The 2014 Little Easy Bean Network - Get New Beans On The Cheap

@Pulsegleaner I took note of what you said about the Jugo beans. I separated the red colored beans and planted them together and they came up with the funny leaves of the other ground beans. Out of a sample of Jugo-South Africa, Jugo-Botswana--only one came up looking like a cowpea or regular bean. Of the Bambarra bean sample, they all came up looking like miniature palm trees-like the Jugo ground beans! I think you have a good idea on sending more than 25 seeds back to Russ. Maybe at least a 50-50 split should be in order.
 
I never meant to imply that ALL the red ones where otherwise. There ARE read earth peas; the Nimyo picture proves that much. I merely meant that that particular specific seed in the photo looked to me more like a fat standard cowpea than an earth pea. There could have been several red seeds in that sample russ got, some earth peas, some not. You say that one of the plants looks more like a standard cowpea than an earth pea, maybe that was the one.

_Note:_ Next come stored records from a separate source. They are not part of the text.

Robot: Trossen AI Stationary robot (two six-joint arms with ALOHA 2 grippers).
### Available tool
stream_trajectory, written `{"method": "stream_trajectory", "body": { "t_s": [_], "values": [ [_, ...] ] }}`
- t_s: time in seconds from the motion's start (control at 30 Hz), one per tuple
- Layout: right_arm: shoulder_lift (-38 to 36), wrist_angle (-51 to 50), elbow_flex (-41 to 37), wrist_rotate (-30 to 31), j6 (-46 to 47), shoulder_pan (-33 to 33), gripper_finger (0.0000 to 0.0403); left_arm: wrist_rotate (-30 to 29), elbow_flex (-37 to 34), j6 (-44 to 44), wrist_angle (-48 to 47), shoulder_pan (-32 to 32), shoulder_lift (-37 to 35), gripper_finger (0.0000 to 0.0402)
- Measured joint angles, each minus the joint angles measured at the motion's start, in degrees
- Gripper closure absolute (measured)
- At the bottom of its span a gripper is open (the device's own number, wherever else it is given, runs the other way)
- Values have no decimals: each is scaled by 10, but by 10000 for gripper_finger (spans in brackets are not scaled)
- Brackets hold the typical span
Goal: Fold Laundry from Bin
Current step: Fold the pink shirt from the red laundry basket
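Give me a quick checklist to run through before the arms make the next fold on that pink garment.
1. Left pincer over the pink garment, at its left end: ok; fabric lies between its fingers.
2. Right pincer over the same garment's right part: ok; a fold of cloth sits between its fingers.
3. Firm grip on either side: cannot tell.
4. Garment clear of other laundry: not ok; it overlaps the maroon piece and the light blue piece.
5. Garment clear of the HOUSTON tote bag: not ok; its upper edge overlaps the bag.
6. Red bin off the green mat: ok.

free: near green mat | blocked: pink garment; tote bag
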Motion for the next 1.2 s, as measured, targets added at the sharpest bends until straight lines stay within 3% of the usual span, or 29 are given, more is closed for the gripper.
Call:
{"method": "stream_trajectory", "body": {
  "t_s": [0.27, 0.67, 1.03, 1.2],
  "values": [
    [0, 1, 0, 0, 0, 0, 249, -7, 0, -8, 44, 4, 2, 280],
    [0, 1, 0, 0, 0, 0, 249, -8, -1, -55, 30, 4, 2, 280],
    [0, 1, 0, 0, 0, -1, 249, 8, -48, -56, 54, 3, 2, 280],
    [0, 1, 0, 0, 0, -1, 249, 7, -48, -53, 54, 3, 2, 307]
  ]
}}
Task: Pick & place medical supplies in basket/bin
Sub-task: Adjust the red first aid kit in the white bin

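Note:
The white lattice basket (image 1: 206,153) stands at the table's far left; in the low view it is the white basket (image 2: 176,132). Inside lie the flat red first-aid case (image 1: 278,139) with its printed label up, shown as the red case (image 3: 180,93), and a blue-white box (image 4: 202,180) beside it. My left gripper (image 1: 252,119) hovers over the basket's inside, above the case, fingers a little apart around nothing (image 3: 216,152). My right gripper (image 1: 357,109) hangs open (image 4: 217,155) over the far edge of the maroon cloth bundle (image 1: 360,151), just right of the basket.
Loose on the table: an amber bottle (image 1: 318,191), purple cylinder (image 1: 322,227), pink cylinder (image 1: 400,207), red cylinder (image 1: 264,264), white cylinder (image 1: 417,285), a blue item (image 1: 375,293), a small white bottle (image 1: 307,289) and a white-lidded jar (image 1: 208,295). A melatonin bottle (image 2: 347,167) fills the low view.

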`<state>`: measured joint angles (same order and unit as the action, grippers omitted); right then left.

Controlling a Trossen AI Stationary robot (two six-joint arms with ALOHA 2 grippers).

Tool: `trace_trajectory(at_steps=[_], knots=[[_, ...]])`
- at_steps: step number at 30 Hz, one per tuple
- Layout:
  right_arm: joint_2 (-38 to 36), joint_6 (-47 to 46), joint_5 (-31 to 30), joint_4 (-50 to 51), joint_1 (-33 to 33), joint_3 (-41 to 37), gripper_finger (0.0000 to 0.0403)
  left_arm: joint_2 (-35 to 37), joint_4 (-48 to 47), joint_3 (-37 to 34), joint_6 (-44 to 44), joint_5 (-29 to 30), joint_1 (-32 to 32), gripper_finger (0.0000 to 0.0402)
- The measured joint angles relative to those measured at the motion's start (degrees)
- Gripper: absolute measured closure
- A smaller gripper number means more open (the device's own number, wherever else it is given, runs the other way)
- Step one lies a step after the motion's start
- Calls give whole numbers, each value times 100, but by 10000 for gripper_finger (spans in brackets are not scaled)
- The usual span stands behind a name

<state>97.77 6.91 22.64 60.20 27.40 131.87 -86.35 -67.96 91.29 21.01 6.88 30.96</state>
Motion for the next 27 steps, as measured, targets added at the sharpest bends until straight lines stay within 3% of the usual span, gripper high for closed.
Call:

A 50-50 split sounds generous, but as I said, earth peas are not noted for their fecundity, so you could be looking at several to most plants only making one seed. My best advice would be to keep track of what colors each plant makes and plant to send 5 or so seeds from each one back. Maybe even send them with notes, so that they each can become a strain (so down the road, someone could say, "I want to grow the white seeded one with the black eye, the red one with the brown mottle, and the grey and silver ones (I didn't see a grey and silver one, but I believe that, as a species, Earth peas come in pretty much every color and pattern that cowpeas do, so somewhere out there should be silver ones, and mottle eyes, and blue ones. and so on)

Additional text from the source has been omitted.